Report how many lines below contain the word "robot". Give only the number.

(Source records)
..........

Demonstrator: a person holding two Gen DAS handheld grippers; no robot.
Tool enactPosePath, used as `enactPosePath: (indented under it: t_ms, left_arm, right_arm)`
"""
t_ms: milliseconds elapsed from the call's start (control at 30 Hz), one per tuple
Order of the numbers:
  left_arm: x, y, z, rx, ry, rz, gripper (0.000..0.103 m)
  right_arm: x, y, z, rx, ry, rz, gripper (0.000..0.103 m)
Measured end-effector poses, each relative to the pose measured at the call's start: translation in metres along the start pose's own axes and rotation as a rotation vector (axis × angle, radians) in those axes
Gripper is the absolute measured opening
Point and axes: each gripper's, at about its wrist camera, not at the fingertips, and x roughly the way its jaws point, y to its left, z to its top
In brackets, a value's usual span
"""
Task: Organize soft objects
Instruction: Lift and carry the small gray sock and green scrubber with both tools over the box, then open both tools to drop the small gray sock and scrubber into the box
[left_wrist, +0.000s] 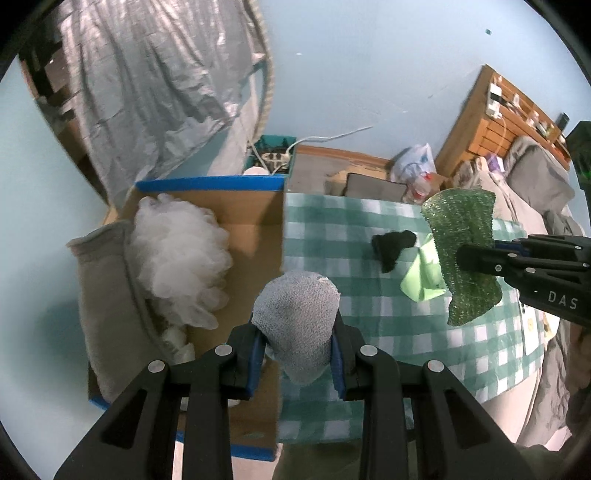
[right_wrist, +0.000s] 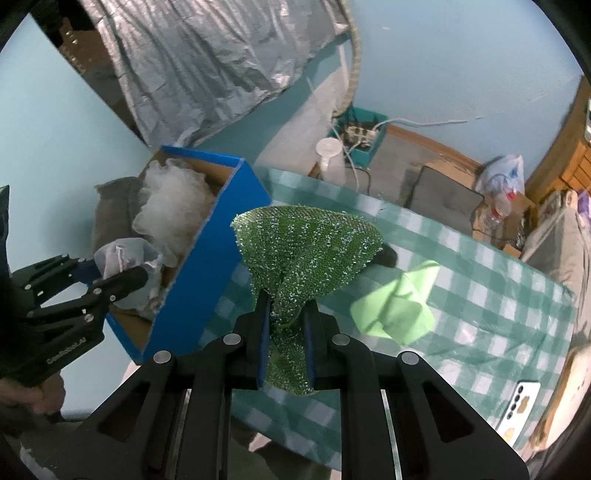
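Note:
My left gripper (left_wrist: 297, 341) is shut on a grey knitted cloth (left_wrist: 297, 321) and holds it in the air over the seam between the blue-edged cardboard box (left_wrist: 207, 182) and the checked table; it also shows in the right wrist view (right_wrist: 122, 271). My right gripper (right_wrist: 286, 314) is shut on a sparkly green mesh scrubber (right_wrist: 306, 247) above the table, also seen in the left wrist view (left_wrist: 461, 243). A white mesh pouf (left_wrist: 177, 254) and a grey towel (left_wrist: 107, 295) lie in the box. A black cloth (left_wrist: 391, 245) and a light green cloth (left_wrist: 423, 275) lie on the table.
The table carries a green-and-white checked cloth (left_wrist: 354, 240). A phone (right_wrist: 519, 408) lies near its right edge. Behind stand a teal bin with a power strip (left_wrist: 271, 157), a plastic bag (left_wrist: 413, 162), a silver cover (left_wrist: 147, 92) and a bed (left_wrist: 532, 192).

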Motion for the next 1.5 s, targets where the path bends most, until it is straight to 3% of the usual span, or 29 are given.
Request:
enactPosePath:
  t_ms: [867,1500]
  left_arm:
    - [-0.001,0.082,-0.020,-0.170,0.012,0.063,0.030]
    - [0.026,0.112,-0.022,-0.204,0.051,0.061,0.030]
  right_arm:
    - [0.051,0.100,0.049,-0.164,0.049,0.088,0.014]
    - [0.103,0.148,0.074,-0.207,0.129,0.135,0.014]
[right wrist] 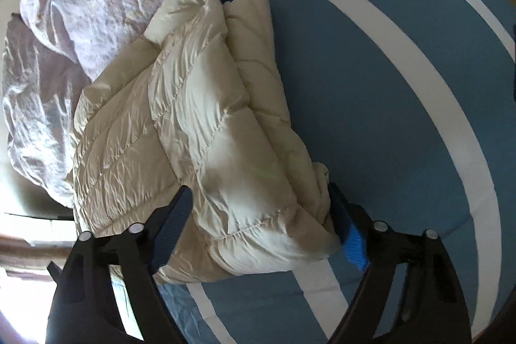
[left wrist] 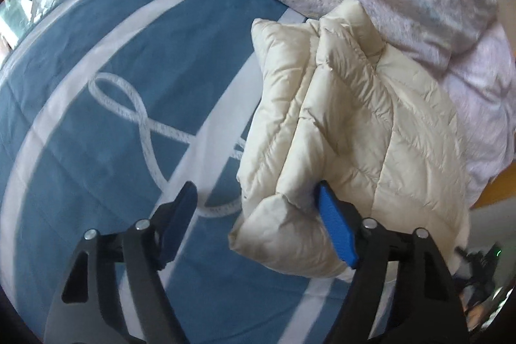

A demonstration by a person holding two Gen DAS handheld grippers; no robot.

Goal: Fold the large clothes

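Folded cream jacket (right wrist: 206, 131) on blue bedspread (right wrist: 371, 105)

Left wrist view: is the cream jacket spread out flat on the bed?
No. The jacket lies folded into a thick bundle on the blue bedspread, its layers stacked.

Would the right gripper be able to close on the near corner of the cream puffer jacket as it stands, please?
Probably yes: the right gripper already straddles the cream puffer jacket's near corner, with nothing between its pads and the fabric.
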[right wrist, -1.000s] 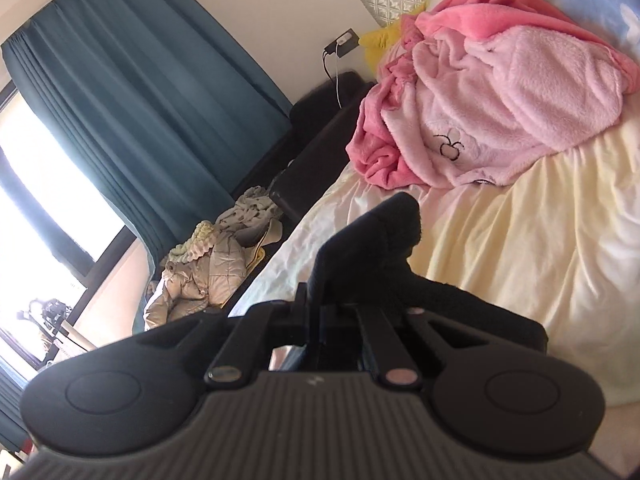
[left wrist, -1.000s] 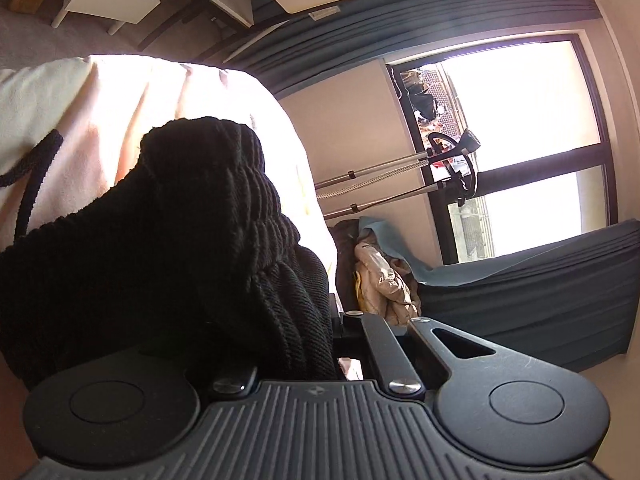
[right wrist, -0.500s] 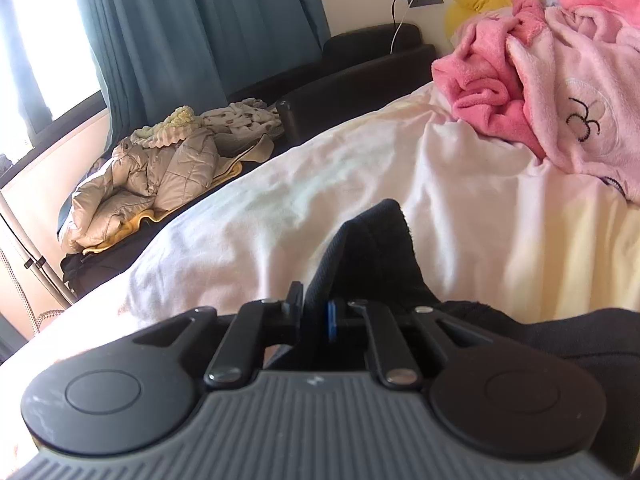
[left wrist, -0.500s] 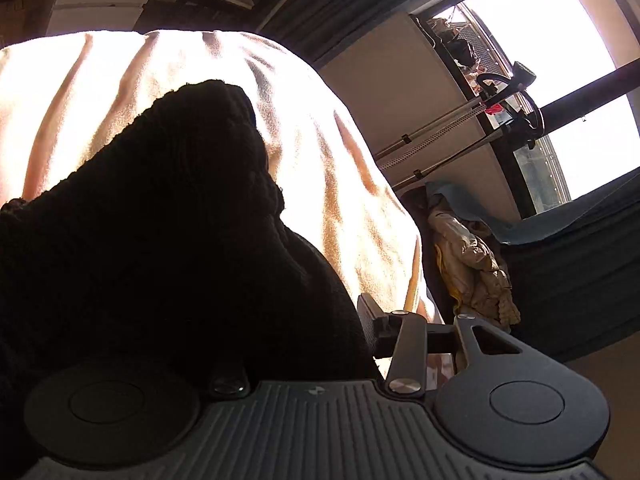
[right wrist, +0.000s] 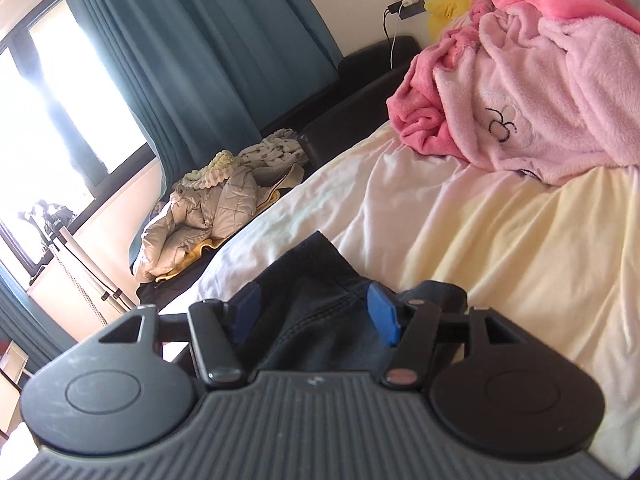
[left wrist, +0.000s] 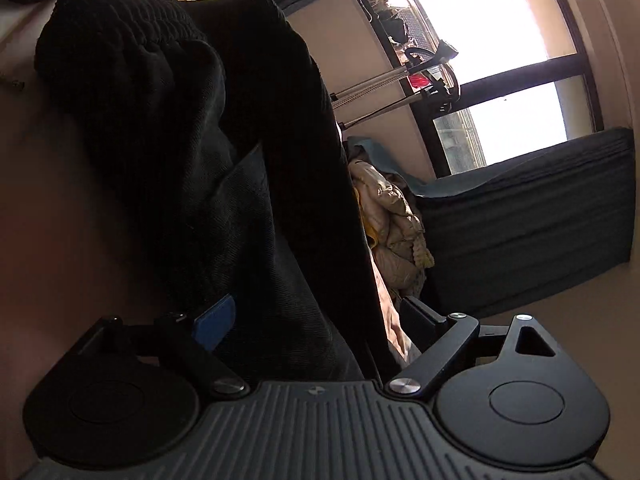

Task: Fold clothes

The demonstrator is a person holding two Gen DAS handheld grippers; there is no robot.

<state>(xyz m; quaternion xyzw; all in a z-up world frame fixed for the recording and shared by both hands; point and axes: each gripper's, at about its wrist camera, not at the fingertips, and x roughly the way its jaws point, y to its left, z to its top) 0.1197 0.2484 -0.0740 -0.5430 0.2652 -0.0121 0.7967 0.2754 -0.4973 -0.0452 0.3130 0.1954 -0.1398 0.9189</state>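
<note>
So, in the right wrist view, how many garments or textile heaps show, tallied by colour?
Dark: 1, the dark garment between the open fingers of the right gripper.
Pink: 1, the pink fleece heap on the bed.
Beige: 1, the beige quilted jacket.
Total: 3

On my left feed the garment (left wrist: 248, 184) reads black, with a ribbed cuff and a finer twill weave lower down; in that shadow it may be very dark navy, I can't say. My right feed shows its cloth (right wrist: 316, 320) as dark blue-black with stitched seams. The gripper pads (right wrist: 382, 312) are bright blue on black bodies. The bed sheet (right wrist: 500, 240) is pale cream-yellow. A fleece (right wrist: 540, 92) is light pink over deeper pink, with a small black embroidered outline. The curtain (right wrist: 208, 48) is teal, and the quilted jacket (right wrist: 208, 212) is beige.
</note>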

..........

Solution to this problem —
3